I no longer travel much by plane, so my opportunity to see cloudbows and glories is not great. But last week, I flew to the Coast, and for most of the way the plane was above a thick layer of stratocumulus. Now a thick layer of cloud decreases the contrast of these optical phenomena, but you make do with what is available and I did see both together.
Last year, I posted two pictures: a cloudbow (taken from a boat), a glory (taken from an aircraft). Although, each showed the same portion of the sky, the antisolar point, they did not show the other phenomenon.

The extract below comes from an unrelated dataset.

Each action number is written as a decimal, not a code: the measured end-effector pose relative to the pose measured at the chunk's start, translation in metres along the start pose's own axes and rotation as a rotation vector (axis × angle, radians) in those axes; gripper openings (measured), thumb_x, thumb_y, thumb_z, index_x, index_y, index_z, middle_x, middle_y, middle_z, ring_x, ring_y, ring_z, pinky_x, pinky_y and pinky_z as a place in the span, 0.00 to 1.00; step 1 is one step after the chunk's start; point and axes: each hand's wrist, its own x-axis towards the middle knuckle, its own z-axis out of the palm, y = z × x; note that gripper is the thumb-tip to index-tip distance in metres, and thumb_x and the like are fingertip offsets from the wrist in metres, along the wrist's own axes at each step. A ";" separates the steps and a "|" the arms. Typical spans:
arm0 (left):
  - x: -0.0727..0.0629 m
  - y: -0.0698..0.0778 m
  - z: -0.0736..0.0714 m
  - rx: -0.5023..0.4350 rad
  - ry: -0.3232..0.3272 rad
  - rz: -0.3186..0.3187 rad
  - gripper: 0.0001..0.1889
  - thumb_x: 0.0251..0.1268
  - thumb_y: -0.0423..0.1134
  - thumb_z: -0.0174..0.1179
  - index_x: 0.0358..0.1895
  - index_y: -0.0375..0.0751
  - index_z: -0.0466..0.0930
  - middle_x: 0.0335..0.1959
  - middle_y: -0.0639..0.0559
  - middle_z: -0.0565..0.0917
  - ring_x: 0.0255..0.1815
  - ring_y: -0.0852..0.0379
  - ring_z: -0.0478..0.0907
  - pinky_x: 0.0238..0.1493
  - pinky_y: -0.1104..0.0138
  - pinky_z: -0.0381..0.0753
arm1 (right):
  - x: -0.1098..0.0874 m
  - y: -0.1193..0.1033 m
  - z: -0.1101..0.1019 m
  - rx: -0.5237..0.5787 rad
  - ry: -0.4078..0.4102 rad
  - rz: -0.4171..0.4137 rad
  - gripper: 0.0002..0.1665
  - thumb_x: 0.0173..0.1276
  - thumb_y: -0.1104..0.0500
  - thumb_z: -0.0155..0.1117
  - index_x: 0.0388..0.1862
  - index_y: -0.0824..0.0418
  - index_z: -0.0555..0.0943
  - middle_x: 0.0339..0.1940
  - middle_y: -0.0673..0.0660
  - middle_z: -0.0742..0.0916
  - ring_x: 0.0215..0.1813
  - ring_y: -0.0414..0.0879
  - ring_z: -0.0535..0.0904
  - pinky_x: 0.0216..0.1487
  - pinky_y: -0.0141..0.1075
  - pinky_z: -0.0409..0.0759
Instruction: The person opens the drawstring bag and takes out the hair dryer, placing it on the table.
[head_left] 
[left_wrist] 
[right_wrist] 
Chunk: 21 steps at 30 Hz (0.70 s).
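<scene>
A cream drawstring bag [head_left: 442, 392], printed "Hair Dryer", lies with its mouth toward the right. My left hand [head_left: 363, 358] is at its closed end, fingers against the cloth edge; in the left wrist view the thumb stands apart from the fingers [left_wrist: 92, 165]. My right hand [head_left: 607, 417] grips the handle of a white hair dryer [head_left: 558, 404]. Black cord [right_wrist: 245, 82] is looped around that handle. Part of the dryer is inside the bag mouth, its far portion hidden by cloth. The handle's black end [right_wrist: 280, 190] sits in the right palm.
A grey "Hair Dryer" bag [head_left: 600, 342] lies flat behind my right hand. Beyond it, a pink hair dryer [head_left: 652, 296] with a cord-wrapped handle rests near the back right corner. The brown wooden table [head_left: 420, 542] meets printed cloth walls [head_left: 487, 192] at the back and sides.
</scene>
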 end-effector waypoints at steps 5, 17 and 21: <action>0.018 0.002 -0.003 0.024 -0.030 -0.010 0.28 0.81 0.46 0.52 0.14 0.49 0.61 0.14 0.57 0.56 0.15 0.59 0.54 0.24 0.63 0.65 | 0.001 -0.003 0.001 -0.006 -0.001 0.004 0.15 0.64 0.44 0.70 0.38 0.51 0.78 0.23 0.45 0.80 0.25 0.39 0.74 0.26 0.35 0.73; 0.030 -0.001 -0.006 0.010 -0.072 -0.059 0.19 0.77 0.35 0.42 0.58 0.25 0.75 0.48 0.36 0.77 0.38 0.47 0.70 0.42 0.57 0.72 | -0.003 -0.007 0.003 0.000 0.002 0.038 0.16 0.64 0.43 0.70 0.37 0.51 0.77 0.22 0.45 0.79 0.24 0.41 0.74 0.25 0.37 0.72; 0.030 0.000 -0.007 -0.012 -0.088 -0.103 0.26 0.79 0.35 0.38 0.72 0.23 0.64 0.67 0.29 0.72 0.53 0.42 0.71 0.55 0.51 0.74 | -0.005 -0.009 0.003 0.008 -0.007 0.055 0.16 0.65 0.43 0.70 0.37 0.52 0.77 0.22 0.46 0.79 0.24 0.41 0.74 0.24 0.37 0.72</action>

This very wide-angle picture of a cloudbow was taken over a year ago from a boat. It shows most of the bow and a (supposed) reflection, but it does not show a glory. The photo was taken by my son, Alistair M. Fraser.
Also taken about a year ago from a plane is a telephoto shot of a glory. There was no cloudbow in the scene.

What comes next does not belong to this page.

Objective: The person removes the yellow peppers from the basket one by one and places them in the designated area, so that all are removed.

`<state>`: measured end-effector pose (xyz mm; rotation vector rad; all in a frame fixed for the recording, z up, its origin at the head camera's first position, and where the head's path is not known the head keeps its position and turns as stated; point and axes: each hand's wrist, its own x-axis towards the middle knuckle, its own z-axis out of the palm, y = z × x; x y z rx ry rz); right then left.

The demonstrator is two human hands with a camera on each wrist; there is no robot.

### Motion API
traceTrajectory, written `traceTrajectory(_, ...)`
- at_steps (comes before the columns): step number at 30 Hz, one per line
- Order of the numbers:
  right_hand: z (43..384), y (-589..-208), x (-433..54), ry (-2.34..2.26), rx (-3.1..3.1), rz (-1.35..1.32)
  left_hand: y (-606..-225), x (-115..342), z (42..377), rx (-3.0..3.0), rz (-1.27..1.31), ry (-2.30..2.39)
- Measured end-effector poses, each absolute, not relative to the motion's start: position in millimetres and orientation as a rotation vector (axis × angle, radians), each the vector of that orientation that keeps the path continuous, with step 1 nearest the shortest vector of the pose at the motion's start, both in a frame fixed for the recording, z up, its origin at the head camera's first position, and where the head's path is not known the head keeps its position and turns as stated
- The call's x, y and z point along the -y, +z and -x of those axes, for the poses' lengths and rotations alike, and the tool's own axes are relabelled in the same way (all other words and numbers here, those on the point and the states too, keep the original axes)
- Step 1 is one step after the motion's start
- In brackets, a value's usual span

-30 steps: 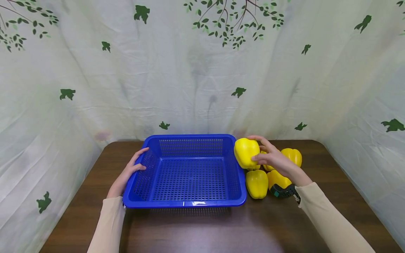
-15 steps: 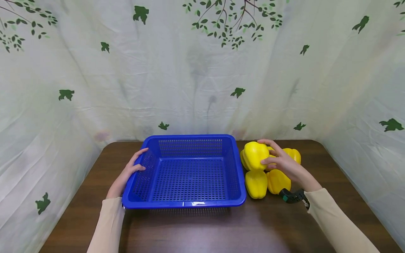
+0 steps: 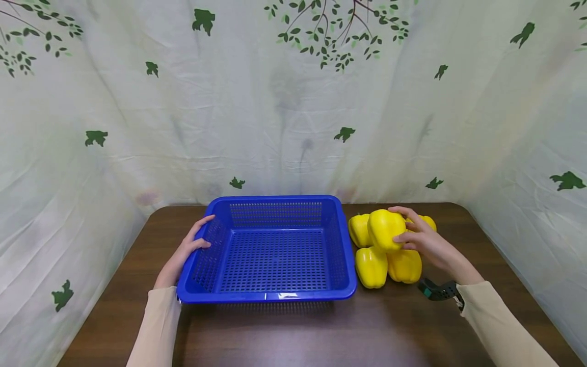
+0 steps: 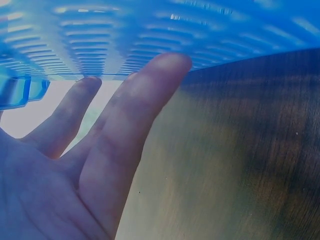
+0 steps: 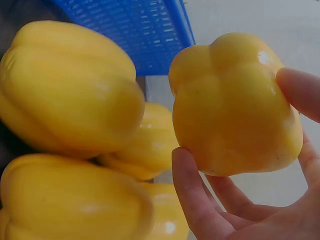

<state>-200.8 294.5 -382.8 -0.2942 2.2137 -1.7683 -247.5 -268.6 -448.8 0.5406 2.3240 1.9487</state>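
A blue plastic basket (image 3: 275,260) with slotted walls stands on the brown table. My left hand (image 3: 183,255) grips its left rim, the thumb over the inner side. In the left wrist view, fingers of the left hand (image 4: 120,130) lie against the slotted outside of the basket (image 4: 150,30). To the right of the basket, my right hand (image 3: 428,242) holds a yellow bell pepper (image 3: 385,229) above the other peppers. In the right wrist view, thumb and fingers of the right hand (image 5: 250,215) are around this bell pepper (image 5: 235,105). The basket's inside shows bare.
Several yellow bell peppers lie close together beside the basket, among them a front left pepper (image 3: 371,270), a front right pepper (image 3: 405,266) and a back left pepper (image 3: 358,229). A white cloth (image 3: 293,127) printed with leaves hangs behind the table (image 3: 284,336).
My right hand has moved to the right with the bell pepper, away from the basket's right rim to over the other peppers. The left hand and the basket have stayed put.
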Motion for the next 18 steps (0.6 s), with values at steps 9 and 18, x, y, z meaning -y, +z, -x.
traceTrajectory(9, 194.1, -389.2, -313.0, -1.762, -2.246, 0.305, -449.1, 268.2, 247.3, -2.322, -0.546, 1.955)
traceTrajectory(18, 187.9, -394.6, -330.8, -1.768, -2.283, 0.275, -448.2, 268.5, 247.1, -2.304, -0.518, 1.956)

Last week, I was on a plane going to the Coast, and there appeared both phenomena. But, both are somewhat faint, possibly due to the thick cloud. The glory is on the left and a portion of the cloud bow is on the right. In a paper entitled, Simulating glories and cloudbows in color, Stanley Gedzelman says, “Glories are generally more distinct for clouds of droplets of as much as ∼10 μm [about 10 microns] in radius. As droplet radius increases, the glory shrinks and becomes less prominent, whereas the cloudbow becomes more distinct and eventually colorful.” So, the cloud in the glory picture above probably had most drops smaller than 10 microns radius, and above that, the cloudbow picture probably had drops very much larger. This just taken picture below, had drops in between in size. However, this scene does show the relative sizes of the two phenomena. (The wing and the edge of aircraft window is also on the left.)